ASSIGNED TASK: Return the lines below exactly, from the first line to the line that contains "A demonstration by". Leave out pictures.
BEGIN PROVIDED INFORMATION
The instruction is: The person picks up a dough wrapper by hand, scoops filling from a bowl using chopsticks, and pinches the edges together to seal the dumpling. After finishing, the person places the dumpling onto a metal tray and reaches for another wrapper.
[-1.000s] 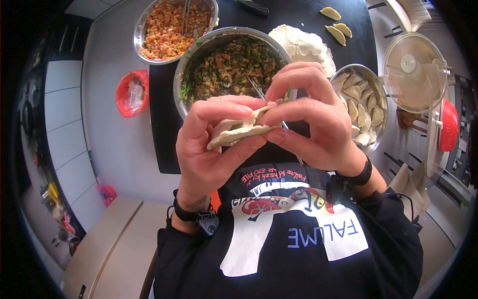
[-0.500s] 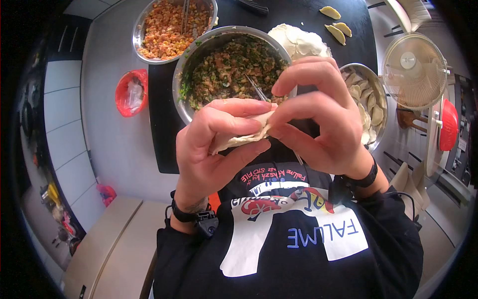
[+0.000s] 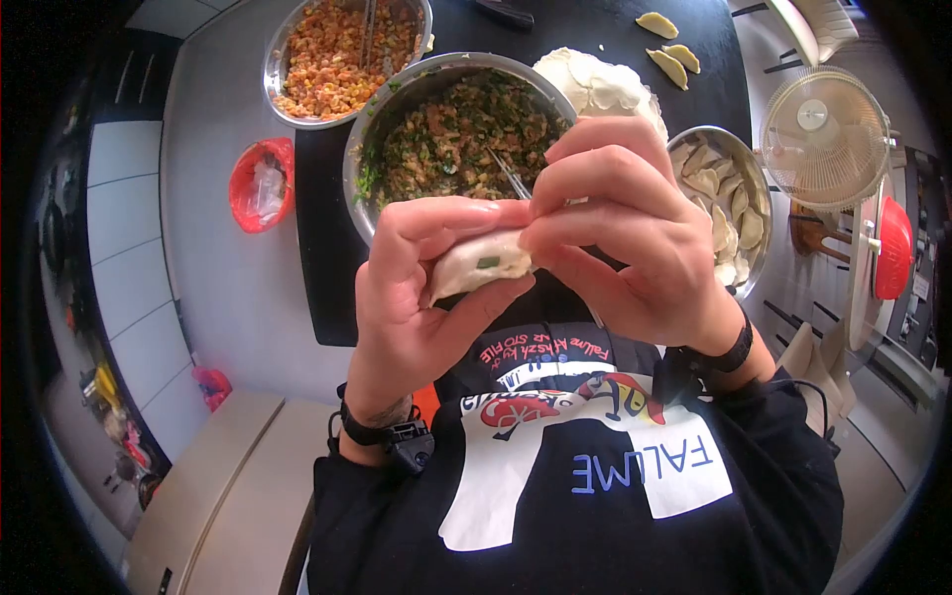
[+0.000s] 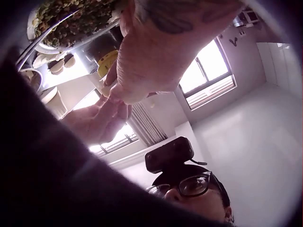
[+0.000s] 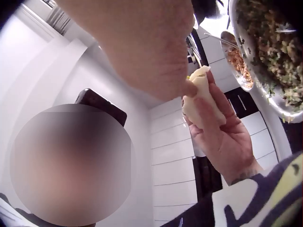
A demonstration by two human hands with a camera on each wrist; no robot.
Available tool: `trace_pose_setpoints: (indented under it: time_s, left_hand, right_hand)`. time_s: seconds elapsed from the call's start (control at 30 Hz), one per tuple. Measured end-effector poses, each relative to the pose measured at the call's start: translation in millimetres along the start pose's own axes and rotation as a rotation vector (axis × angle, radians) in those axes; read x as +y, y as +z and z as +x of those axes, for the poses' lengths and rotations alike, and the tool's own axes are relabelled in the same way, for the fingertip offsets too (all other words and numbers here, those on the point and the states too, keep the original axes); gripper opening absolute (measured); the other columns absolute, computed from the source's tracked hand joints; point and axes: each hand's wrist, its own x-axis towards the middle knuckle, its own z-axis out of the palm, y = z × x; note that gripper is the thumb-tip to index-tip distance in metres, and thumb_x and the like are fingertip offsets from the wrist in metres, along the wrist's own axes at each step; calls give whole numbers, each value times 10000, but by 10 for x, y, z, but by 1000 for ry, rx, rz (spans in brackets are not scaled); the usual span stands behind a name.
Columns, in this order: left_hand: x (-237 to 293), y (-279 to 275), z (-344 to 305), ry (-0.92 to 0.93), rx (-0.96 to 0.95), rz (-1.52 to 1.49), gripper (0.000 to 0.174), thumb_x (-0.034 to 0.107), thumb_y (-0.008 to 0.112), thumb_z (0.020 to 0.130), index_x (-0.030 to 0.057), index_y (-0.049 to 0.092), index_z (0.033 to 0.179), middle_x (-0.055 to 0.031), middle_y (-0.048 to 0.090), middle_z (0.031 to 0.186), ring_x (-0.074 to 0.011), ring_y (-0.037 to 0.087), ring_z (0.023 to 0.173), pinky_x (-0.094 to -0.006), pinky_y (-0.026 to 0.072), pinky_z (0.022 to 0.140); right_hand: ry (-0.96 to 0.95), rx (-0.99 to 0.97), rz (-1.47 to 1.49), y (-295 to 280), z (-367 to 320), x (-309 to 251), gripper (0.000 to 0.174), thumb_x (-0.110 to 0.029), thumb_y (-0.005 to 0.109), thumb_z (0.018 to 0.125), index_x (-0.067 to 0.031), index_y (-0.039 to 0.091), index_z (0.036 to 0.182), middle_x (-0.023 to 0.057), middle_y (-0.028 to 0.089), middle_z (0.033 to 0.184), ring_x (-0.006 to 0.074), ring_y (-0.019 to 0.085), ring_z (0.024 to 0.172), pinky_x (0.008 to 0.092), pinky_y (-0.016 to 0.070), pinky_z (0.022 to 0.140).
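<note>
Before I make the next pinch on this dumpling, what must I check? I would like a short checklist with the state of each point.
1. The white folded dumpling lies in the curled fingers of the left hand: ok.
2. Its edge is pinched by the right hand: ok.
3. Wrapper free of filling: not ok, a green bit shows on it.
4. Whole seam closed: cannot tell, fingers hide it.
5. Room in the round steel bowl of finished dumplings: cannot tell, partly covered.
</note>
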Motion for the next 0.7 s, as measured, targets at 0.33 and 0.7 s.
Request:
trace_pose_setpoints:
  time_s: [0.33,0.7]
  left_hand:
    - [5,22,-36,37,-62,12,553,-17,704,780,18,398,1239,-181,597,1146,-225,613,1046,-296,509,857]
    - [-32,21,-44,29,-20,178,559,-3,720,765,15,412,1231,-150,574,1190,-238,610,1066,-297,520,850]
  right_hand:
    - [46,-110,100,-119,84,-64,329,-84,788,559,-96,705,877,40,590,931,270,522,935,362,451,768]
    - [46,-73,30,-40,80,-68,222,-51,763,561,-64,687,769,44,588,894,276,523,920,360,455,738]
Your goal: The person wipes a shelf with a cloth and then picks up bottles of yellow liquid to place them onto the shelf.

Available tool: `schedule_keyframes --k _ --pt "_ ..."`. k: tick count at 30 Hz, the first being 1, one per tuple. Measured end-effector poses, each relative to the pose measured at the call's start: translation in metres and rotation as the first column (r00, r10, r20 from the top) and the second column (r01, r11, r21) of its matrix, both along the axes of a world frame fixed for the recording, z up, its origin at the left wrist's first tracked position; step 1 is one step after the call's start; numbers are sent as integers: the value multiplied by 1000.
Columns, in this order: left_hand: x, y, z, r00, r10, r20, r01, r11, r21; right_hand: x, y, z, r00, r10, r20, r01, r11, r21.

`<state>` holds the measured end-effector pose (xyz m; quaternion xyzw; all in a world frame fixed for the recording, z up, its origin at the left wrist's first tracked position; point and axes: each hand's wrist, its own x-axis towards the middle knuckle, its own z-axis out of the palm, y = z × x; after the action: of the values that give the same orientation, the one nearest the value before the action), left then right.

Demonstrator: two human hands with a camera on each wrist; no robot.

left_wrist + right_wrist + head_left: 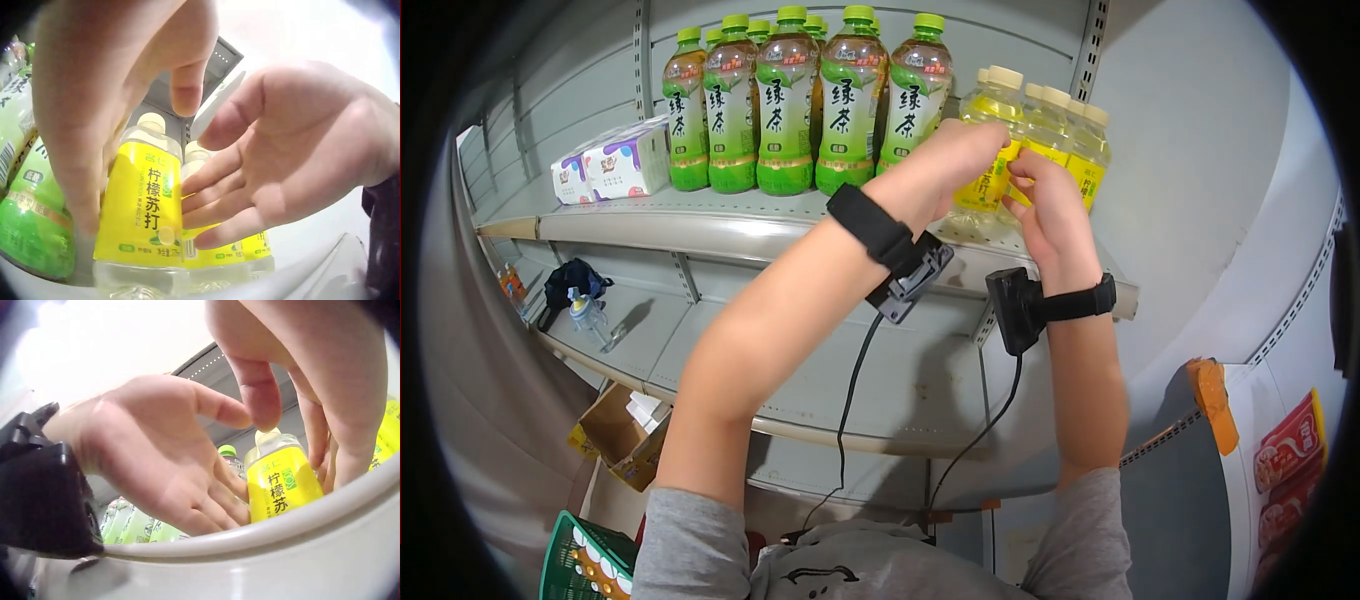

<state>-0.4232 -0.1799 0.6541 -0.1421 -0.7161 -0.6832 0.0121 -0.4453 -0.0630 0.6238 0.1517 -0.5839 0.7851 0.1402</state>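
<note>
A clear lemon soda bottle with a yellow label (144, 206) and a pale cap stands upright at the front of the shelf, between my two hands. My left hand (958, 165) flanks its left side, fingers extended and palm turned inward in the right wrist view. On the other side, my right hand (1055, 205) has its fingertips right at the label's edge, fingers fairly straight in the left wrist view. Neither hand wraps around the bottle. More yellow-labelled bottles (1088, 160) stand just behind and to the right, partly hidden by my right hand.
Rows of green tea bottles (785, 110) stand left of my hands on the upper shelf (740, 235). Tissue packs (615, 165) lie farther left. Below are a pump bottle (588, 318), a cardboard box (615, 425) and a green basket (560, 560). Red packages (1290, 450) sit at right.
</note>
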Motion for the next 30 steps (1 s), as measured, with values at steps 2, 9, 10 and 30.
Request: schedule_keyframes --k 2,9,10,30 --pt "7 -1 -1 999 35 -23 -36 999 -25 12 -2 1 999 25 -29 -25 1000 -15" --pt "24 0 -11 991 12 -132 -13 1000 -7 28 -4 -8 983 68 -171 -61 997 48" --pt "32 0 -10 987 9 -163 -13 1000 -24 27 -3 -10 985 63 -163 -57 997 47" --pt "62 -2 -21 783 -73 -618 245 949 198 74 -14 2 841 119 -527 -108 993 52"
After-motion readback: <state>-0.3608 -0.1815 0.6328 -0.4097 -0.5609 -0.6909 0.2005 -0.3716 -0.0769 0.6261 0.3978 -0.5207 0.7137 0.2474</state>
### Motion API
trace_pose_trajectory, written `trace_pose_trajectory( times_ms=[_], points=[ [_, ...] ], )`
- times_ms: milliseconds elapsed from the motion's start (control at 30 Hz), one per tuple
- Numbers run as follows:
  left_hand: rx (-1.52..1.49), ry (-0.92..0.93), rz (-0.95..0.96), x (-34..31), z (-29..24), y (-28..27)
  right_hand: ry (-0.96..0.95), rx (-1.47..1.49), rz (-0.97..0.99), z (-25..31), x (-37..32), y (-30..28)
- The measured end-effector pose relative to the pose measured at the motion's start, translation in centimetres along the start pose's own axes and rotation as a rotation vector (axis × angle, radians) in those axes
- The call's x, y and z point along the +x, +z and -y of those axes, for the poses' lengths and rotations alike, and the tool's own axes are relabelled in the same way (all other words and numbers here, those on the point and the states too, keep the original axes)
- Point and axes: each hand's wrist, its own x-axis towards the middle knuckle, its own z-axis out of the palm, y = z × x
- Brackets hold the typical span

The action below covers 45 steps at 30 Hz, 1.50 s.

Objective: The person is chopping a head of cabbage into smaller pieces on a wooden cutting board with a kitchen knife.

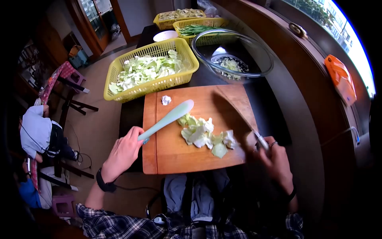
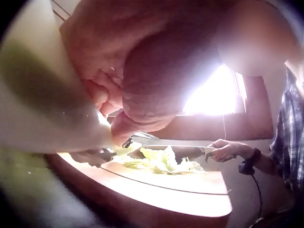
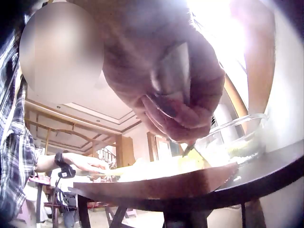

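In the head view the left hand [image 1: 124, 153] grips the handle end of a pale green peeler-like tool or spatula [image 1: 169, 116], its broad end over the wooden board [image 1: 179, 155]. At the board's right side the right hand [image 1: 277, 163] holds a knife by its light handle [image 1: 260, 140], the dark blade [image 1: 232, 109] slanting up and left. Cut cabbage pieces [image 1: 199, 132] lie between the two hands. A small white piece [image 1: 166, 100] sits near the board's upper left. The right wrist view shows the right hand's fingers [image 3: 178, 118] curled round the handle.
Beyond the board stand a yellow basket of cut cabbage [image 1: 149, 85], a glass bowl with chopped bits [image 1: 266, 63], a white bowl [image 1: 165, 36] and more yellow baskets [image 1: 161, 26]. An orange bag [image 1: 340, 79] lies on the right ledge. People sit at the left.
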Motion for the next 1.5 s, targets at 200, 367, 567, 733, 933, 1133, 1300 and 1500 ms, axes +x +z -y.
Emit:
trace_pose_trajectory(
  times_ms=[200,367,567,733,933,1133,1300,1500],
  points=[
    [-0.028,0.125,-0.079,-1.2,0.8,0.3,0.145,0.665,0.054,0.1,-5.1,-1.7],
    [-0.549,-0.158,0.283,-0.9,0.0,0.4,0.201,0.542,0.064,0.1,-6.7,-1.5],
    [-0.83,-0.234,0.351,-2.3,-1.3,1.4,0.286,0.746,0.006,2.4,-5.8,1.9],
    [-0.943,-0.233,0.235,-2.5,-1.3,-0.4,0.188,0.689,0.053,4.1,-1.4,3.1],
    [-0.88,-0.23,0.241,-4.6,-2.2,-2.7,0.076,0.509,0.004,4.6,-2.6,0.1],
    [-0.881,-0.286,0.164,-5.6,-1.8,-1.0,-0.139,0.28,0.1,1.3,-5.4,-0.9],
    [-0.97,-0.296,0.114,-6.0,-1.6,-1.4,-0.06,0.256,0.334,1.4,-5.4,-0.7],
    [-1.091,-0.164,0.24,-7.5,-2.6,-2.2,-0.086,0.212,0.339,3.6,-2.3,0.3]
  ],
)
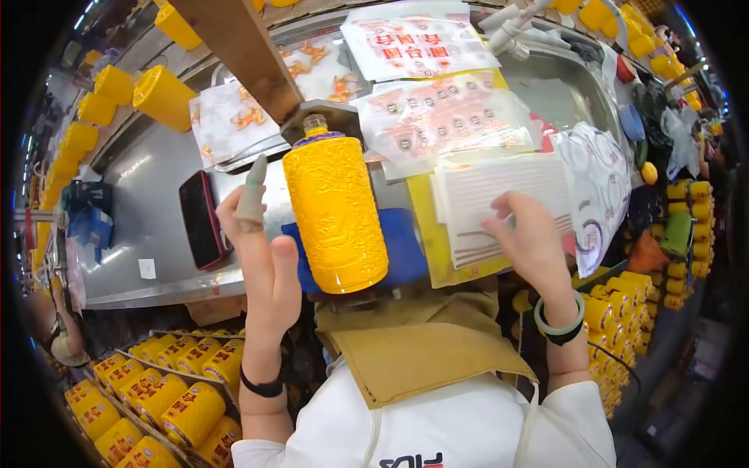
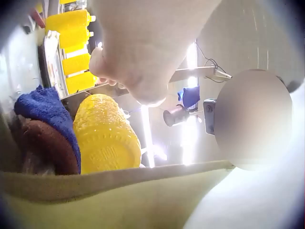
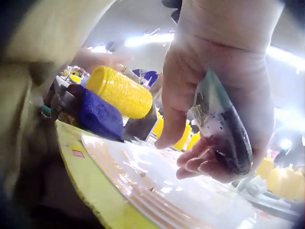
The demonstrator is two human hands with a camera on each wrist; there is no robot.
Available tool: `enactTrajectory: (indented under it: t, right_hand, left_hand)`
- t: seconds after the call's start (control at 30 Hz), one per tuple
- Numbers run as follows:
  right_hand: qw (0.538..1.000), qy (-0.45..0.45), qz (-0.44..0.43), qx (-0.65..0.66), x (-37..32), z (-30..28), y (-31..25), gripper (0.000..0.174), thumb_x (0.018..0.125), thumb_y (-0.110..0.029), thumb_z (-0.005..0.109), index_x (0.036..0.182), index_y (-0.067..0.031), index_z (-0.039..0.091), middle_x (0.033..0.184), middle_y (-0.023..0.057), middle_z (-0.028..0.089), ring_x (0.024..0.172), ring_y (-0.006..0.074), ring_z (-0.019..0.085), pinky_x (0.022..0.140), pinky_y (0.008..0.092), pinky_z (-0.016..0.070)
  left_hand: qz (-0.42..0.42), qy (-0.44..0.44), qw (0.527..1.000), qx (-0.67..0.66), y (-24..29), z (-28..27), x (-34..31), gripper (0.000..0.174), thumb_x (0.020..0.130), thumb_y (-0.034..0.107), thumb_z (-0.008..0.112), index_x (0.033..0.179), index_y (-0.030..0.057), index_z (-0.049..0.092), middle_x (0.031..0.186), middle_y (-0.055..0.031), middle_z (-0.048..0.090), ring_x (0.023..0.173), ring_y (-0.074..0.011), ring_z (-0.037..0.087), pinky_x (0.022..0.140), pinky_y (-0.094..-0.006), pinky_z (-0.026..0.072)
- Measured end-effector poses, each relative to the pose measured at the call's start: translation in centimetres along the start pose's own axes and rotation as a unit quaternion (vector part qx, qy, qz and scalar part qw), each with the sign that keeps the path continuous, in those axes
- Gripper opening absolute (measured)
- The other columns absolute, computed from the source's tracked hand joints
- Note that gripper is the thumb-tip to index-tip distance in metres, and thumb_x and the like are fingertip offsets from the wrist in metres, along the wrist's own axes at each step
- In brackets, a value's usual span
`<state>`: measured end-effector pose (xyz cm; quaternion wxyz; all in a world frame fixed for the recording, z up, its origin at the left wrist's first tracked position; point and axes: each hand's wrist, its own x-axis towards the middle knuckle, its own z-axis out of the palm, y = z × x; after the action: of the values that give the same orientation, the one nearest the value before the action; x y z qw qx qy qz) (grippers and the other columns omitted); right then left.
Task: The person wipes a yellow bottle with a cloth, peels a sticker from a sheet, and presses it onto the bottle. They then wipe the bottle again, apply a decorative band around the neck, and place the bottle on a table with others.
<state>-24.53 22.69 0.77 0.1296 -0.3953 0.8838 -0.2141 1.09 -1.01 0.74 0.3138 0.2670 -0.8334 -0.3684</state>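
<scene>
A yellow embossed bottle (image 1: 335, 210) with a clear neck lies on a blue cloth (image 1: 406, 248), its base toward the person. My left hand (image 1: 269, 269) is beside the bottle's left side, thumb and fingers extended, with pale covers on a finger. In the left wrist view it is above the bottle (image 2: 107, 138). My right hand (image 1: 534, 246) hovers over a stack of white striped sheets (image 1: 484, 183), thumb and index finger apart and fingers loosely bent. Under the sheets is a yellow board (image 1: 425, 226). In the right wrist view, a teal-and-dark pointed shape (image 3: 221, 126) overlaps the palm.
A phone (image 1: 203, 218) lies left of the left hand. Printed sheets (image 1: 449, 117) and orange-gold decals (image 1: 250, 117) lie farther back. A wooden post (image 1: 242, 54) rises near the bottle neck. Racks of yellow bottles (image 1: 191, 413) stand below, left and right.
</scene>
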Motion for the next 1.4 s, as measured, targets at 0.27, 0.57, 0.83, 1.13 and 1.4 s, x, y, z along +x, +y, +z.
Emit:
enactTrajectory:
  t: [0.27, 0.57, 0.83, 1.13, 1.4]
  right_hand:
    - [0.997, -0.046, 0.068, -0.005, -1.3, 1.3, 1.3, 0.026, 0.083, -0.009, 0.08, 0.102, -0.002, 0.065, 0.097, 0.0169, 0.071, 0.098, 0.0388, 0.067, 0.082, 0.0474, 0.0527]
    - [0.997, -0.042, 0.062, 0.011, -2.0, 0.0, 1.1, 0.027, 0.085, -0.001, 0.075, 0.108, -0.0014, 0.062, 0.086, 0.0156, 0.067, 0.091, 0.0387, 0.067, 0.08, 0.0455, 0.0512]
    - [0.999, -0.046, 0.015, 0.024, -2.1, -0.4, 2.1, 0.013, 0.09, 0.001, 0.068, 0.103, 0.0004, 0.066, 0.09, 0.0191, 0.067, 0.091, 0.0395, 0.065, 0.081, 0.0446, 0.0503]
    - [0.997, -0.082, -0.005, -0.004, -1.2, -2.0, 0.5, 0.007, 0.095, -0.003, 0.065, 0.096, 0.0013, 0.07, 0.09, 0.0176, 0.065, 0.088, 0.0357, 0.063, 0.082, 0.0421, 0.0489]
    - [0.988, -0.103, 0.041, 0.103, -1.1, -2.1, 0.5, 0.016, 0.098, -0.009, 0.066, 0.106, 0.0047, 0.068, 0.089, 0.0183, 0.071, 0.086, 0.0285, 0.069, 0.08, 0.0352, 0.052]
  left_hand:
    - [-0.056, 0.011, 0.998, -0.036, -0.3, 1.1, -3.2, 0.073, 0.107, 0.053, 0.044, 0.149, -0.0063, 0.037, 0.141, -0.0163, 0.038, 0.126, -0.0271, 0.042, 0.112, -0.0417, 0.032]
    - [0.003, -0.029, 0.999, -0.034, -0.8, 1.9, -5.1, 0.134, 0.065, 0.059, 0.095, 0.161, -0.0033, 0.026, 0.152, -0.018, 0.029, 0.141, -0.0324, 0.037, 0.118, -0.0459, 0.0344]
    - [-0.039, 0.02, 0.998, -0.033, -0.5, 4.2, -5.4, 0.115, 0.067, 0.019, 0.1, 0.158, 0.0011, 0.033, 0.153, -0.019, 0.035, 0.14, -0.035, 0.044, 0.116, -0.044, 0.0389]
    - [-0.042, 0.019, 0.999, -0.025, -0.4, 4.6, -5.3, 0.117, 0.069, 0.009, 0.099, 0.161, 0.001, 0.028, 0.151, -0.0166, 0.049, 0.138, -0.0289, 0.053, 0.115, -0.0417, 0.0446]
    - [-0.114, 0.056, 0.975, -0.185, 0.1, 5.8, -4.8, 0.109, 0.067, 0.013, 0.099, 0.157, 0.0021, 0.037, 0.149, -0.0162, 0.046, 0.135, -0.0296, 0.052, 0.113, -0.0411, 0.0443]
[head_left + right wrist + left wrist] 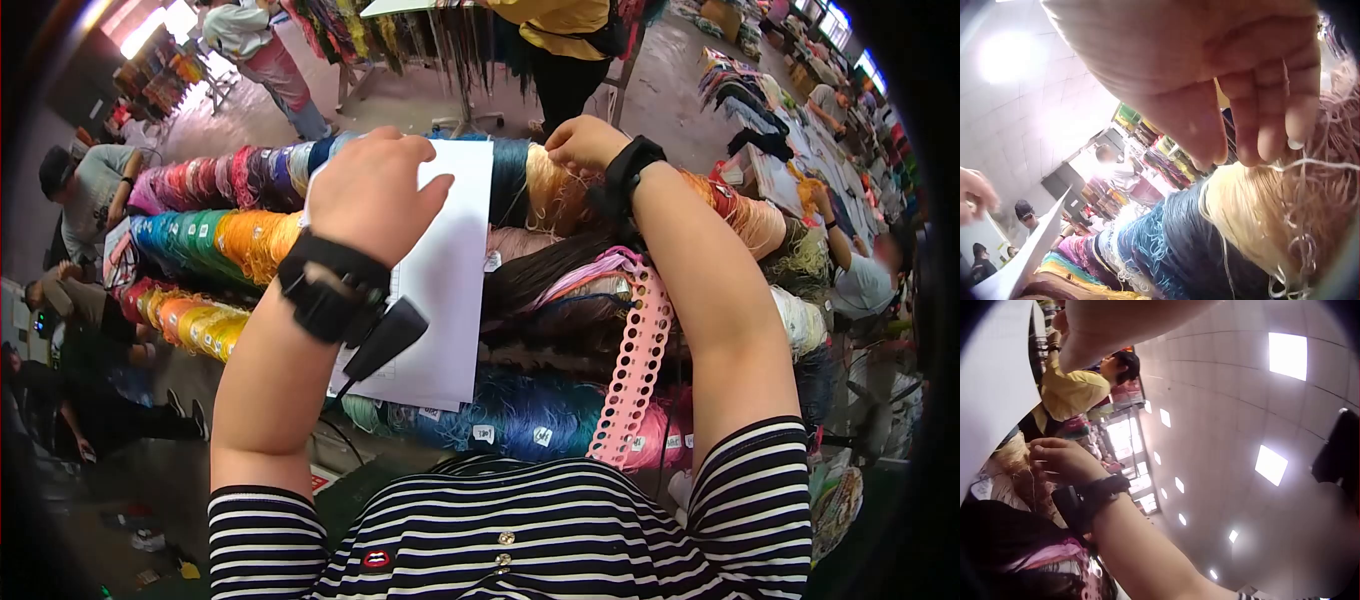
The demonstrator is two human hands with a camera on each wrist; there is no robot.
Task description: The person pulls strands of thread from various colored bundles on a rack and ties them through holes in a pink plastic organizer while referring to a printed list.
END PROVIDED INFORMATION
ANSWER TO THIS PROBLEM:
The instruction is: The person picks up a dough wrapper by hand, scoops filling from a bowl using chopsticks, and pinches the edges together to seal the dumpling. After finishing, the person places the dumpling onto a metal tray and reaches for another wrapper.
[-1.000s] 
[-0.500s] 
[+0.000s] 
[+0.000s] 
[+0.000s] 
A demonstration by two human hands with a camera on each wrist; no robot.

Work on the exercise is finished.